For the listing below, show each line that includes the string "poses".

[INPUT MATERIAL]

Start of Block

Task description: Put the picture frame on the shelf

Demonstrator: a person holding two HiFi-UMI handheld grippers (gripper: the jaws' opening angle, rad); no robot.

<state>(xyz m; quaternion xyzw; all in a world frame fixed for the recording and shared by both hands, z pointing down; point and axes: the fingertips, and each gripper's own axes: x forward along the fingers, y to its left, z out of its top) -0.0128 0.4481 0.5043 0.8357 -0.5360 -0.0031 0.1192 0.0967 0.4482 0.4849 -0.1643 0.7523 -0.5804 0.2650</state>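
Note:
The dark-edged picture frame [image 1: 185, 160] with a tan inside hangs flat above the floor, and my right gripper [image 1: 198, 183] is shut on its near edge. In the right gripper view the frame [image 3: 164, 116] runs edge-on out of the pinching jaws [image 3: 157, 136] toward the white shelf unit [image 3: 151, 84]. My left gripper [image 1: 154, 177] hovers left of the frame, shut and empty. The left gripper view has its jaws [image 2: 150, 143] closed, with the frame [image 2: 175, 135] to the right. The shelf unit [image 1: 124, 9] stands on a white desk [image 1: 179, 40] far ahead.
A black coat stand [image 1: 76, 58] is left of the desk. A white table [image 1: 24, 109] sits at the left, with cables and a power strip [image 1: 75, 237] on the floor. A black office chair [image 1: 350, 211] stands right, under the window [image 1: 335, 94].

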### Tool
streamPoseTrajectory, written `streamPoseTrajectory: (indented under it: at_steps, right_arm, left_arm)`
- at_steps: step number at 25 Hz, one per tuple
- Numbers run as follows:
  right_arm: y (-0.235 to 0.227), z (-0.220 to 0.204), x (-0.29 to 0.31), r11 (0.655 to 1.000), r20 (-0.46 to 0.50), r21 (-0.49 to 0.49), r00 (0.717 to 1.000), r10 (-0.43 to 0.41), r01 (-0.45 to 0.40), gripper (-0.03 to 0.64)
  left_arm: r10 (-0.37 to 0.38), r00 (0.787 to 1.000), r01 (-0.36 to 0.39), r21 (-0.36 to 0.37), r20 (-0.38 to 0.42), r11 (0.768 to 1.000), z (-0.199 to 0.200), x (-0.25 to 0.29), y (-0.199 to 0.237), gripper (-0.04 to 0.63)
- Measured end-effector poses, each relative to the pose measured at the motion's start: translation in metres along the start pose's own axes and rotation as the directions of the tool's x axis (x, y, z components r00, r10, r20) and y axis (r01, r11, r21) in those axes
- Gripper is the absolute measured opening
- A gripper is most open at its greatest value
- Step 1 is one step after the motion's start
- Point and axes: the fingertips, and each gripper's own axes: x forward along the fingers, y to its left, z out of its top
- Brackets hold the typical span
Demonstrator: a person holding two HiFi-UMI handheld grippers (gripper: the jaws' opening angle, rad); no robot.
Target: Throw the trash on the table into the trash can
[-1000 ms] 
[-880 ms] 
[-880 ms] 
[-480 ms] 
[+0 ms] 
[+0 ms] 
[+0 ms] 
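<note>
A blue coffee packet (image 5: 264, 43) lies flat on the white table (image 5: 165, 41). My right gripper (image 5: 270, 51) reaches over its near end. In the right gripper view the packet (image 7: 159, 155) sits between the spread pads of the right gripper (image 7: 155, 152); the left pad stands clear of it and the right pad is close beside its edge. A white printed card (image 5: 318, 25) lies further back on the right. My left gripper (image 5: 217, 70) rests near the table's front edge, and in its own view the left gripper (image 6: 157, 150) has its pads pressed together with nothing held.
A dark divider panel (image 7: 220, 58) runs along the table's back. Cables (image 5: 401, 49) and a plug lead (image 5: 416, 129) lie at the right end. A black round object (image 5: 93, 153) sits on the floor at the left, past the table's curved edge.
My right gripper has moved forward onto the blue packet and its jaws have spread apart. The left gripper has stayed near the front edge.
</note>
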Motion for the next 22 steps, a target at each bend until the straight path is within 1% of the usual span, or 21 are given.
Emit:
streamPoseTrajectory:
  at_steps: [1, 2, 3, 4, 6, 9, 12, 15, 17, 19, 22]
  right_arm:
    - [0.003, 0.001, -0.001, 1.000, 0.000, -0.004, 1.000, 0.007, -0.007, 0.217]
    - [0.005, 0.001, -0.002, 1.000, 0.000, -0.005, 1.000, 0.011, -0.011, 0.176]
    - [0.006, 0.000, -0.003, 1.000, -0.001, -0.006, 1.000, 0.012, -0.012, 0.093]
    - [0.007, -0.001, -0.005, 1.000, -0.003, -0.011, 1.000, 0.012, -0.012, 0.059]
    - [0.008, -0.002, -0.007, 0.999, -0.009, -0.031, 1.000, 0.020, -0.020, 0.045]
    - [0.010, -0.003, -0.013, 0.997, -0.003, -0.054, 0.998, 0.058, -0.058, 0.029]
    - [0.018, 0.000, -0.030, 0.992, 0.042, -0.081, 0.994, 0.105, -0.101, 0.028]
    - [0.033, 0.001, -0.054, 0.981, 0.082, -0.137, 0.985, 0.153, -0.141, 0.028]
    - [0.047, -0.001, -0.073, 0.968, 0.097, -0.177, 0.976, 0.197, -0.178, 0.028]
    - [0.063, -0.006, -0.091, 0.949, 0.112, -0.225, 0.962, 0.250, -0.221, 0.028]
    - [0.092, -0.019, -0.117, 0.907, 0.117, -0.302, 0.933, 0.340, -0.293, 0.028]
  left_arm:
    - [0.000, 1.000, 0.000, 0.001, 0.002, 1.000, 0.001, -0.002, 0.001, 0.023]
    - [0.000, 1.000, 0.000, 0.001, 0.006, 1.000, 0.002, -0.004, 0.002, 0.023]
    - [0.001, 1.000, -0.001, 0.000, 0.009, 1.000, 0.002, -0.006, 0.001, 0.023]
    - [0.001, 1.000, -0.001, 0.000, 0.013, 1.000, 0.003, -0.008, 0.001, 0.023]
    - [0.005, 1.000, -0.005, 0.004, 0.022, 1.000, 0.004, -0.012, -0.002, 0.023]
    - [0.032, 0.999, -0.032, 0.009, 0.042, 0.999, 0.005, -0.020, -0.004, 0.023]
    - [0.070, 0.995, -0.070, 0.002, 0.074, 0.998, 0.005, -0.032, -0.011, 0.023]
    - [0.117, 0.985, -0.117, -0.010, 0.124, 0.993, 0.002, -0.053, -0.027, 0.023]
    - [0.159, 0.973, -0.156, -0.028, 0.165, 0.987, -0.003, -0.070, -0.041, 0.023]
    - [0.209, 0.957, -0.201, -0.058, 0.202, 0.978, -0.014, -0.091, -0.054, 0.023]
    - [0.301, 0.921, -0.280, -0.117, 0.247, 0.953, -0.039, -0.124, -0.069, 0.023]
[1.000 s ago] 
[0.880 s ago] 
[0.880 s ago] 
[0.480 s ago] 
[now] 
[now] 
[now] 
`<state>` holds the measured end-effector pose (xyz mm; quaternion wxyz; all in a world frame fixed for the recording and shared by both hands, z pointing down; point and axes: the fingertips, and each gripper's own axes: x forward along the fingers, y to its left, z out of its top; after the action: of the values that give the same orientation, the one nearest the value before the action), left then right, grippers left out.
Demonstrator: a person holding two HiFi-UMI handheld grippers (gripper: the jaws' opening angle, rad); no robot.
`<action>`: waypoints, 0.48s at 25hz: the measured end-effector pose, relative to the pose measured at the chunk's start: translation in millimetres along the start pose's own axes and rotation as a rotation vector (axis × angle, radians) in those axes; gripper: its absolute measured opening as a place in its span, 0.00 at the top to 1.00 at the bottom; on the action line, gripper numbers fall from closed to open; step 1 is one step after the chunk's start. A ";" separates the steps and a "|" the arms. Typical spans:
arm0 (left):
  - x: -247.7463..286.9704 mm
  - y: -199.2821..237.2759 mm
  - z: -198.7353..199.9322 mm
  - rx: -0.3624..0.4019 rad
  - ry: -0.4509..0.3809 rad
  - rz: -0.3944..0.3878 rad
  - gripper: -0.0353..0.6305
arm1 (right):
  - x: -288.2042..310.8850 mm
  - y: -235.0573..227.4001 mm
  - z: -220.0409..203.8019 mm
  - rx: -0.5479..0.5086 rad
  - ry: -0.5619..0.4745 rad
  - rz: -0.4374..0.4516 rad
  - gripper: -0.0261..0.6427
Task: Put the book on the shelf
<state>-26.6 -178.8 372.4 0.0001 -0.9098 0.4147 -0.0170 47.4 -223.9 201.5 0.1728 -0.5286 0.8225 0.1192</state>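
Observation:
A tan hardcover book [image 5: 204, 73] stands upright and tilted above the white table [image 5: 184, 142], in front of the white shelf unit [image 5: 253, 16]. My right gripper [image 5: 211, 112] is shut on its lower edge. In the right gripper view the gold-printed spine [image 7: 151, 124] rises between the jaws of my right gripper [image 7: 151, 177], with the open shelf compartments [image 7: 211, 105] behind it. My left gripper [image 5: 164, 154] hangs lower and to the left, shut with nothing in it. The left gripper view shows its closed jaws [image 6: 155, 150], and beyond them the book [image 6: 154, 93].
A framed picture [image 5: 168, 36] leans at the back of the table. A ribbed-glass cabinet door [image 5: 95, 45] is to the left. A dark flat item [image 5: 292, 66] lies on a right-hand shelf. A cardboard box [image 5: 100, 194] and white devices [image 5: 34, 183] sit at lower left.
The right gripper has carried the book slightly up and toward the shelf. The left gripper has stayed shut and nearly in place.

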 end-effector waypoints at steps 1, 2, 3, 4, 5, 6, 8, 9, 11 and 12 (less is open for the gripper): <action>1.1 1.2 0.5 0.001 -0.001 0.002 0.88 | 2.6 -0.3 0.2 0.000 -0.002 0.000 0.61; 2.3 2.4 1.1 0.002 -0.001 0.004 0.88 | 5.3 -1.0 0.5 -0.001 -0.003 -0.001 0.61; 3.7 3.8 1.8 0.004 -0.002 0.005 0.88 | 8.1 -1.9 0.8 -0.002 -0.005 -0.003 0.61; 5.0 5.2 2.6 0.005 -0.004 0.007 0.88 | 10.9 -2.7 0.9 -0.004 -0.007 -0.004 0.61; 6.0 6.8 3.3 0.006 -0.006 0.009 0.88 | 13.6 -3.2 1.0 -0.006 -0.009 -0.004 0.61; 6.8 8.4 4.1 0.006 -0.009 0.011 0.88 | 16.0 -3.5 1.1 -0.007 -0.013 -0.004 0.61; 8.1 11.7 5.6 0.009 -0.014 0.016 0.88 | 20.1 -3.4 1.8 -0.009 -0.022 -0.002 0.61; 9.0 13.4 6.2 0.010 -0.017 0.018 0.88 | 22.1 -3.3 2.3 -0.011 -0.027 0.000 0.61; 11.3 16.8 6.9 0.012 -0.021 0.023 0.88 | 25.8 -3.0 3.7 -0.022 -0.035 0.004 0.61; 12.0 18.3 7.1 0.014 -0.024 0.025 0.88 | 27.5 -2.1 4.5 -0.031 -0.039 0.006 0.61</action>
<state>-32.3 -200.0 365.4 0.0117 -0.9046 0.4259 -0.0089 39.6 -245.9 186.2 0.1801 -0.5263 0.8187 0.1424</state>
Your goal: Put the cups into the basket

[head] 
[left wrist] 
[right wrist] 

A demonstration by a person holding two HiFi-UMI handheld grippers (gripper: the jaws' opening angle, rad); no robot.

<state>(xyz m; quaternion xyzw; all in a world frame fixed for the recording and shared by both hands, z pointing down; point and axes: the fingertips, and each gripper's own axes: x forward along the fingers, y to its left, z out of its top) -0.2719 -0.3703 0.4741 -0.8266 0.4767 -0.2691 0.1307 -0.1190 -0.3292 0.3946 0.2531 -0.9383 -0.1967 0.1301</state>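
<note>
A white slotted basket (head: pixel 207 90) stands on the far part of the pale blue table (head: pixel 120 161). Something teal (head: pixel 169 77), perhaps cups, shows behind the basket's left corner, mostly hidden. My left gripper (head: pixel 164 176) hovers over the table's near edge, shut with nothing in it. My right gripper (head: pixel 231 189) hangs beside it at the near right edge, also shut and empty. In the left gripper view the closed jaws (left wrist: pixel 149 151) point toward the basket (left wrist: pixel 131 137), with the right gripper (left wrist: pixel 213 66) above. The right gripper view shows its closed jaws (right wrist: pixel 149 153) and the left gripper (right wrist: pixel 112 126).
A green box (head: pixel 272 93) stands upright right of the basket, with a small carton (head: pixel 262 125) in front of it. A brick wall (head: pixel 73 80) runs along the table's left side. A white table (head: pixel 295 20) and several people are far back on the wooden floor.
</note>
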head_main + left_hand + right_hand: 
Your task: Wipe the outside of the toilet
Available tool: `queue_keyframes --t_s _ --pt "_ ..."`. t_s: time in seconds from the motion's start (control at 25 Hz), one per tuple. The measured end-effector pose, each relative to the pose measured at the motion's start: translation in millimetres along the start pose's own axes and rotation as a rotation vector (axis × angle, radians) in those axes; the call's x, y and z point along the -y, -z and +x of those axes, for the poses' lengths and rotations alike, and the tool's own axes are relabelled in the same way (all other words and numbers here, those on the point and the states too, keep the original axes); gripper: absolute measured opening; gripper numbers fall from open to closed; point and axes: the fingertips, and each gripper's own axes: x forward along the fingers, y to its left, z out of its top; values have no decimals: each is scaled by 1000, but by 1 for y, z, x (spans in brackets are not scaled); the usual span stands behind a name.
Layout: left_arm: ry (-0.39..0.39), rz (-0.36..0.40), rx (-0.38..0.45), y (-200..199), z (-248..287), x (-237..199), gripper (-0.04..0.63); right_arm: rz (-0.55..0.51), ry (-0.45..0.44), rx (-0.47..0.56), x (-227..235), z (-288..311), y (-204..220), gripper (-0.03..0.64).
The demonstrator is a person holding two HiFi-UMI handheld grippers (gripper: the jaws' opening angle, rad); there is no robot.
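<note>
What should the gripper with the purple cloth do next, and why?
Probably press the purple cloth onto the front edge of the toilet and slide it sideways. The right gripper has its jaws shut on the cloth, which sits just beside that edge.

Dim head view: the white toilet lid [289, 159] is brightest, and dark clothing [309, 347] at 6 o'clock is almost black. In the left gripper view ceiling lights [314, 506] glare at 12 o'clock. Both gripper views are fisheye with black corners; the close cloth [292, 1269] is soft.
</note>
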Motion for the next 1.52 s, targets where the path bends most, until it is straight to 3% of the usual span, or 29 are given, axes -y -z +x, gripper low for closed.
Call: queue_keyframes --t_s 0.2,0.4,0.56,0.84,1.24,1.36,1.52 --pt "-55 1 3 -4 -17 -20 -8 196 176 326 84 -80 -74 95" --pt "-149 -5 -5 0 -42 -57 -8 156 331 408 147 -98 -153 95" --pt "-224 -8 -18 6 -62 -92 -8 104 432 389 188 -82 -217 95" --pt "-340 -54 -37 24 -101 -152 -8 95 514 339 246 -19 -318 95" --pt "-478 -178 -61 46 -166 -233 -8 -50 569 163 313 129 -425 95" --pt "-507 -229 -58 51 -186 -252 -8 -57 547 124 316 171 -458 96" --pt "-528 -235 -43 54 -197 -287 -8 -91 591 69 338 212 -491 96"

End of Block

[SOLUTION TO THIS TASK]
- Measured end-effector poses, each relative to the pose measured at the motion's start: translation in metres along the start pose's own axes and rotation as the directions of the tool's x axis (x, y, z components r00, r10, r20) and y axis (r01, r11, r21) in those axes
Available tool: `queue_keyframes --t_s _ --pt "_ ..."`. t_s: time in seconds from the motion's start (control at 25 Hz), one per tuple. The measured end-effector pose, each relative to the pose measured at the motion's start: translation in millimetres along the start pose's own axes and rotation as a rotation vector (axis × angle, radians) in those axes; the call's x, y and z point along the -y, -z and +x of those axes, for the poses' lengths and rotations alike, and the tool's own axes are relabelled in the same way (all other words and numbers here, those on the point and the states too, keep the original axes); gripper: absolute measured opening; gripper numbers fall from open to closed; point and axes: the fingertips, and each gripper's own axes: x forward along the fingers, y to its left, z out of its top; values have no decimals: each is scaled by 1000, but by 1 for y, z, x (spans in brackets are not scaled); the usual span stands behind a name.

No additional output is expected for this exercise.